Technological progress in the past two decades has been a major factor in the expansion of Ozone generation
technologies and new Ozone applications. In particular, these include Water treatment (drinking water, waste
water, cooling tower circuits), Environmental protection (contaminated ground water treatment, improvement of
biodegradability of waste waters...), Food industries (disinfection, sterilisation, bottle rinsing...), Gas treatment
(desodorisation, exhaust gas oxidation), Chemical industry (pure oxidising reactions) and Chlorine free
technologies are fields of applications which caused a higher demand for Ozone.
Figures 1&2 give an impression how the market for Ozone application in Germany and the USA has developed (1,
2).

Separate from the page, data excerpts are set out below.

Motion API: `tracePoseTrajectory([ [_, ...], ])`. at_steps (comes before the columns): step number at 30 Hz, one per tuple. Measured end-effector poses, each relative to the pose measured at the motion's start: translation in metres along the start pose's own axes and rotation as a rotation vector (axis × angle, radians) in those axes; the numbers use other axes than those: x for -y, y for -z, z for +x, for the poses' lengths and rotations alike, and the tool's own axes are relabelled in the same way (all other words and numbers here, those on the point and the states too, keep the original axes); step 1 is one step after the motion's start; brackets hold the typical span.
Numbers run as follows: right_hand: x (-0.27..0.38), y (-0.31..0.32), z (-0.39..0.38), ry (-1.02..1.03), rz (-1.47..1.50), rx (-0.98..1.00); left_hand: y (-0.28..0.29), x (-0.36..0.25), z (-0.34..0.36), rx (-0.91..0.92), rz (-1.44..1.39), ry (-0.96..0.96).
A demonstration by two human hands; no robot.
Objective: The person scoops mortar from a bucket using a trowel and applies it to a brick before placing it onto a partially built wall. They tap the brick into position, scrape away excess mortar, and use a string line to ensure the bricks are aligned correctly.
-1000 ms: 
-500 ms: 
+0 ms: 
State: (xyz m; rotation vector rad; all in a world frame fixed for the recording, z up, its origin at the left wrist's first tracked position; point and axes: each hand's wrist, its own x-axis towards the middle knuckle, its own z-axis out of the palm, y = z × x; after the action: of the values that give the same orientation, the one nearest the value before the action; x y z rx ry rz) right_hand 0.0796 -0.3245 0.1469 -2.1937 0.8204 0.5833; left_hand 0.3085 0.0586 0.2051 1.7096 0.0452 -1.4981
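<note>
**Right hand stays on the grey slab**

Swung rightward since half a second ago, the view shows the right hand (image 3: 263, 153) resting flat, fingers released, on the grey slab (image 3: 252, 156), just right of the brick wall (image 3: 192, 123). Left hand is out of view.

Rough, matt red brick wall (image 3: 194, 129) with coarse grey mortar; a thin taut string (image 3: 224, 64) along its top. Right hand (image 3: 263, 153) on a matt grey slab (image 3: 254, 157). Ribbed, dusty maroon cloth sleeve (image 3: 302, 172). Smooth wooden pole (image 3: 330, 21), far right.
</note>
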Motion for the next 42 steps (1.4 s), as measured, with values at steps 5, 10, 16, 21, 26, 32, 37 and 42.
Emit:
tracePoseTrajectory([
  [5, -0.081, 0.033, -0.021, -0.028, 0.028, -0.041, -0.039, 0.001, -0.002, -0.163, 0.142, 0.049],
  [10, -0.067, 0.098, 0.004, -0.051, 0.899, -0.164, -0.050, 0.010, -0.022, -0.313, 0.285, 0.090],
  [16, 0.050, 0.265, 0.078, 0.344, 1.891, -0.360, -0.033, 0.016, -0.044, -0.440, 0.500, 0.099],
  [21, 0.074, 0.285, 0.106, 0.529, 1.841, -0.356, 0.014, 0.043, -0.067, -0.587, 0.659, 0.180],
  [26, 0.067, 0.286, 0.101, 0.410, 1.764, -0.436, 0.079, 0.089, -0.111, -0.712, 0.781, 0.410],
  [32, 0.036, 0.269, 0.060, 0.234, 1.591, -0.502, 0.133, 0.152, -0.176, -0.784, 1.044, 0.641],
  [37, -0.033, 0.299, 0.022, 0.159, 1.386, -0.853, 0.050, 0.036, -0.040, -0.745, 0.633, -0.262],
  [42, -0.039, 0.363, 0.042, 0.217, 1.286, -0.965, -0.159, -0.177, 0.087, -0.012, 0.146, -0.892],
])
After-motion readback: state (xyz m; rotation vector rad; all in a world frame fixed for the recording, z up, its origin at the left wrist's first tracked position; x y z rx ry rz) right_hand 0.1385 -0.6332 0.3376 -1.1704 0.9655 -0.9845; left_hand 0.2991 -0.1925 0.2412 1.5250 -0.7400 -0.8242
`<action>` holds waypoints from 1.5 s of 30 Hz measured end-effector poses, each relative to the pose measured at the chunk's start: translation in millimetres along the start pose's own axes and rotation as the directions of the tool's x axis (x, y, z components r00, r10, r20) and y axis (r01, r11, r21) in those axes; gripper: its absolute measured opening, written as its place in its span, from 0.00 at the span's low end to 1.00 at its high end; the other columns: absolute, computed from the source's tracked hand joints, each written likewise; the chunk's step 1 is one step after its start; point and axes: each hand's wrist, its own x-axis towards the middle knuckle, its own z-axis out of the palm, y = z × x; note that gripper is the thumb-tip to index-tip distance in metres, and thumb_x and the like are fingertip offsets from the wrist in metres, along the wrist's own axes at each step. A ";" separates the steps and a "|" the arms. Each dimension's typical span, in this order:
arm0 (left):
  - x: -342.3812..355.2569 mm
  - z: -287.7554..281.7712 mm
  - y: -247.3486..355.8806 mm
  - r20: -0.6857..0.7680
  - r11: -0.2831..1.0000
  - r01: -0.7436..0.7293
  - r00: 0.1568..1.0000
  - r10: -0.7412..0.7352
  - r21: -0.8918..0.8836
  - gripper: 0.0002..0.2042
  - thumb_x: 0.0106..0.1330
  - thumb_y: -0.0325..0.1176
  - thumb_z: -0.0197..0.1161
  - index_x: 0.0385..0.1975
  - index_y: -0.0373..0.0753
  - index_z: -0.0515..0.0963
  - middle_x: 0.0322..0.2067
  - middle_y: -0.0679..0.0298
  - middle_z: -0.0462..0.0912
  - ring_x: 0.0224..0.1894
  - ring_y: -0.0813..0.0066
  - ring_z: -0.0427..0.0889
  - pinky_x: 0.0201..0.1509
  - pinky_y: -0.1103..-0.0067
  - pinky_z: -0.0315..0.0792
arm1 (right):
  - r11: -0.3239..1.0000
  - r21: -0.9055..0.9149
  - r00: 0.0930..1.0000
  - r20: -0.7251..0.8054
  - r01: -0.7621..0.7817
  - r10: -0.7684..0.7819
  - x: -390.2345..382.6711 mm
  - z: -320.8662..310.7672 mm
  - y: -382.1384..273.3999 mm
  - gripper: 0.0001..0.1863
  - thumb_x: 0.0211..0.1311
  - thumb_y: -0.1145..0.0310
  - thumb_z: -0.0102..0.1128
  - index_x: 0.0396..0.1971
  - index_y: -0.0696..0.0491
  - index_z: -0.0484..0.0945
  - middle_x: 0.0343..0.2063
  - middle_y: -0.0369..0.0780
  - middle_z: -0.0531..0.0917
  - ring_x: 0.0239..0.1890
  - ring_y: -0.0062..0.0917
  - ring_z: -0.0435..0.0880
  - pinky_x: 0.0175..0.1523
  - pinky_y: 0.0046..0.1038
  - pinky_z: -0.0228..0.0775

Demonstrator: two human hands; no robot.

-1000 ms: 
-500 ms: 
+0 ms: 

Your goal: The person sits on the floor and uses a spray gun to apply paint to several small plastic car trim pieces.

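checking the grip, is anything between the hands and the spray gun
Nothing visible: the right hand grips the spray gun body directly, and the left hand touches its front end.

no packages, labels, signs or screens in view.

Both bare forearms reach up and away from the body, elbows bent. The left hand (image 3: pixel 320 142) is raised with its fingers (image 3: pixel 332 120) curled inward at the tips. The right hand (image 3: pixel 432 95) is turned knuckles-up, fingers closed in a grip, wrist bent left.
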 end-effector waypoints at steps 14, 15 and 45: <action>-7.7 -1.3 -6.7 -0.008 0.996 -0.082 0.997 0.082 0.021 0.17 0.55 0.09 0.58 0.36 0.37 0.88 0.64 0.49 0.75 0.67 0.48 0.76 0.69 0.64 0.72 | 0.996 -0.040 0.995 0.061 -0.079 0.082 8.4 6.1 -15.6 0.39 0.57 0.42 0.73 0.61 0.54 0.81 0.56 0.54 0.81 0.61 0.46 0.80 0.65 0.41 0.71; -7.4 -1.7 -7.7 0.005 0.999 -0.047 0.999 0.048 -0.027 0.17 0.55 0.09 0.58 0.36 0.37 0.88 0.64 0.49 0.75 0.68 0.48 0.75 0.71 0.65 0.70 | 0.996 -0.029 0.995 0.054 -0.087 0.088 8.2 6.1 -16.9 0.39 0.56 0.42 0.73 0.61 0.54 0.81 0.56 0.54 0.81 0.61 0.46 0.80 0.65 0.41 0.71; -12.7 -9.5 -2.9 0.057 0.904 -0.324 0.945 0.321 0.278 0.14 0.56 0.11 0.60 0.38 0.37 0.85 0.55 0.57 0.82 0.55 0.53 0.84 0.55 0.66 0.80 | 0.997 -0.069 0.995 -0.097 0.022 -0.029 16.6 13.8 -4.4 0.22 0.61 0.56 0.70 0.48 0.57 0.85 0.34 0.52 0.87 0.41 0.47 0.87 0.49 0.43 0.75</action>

The tendency for more Ozone plants with higher Ozone production started about 20 years ago, and the trend for
Ozone applications has spread from Europe to North America and around the globe.
2. IMPACT OF OZONATION ON WATER QUALITY
2. 1. ORGANIC MATTER REDUCTION
Natural organic matter (NOM) strongly influences the Ozone demand and disinfection by-products production
of natural waters. NOM occurs ubiquitously in natural waters and represents a heterogenous mixture of organic
compounds. Drainage basin characteristics such as vegetation density and diversity, soil types, geology, and
precipitation influence the nature of NOM entering drinking water supplies. The streams, lakes, aquifers and rivers
also play an important role in influencing the nature of the NOM.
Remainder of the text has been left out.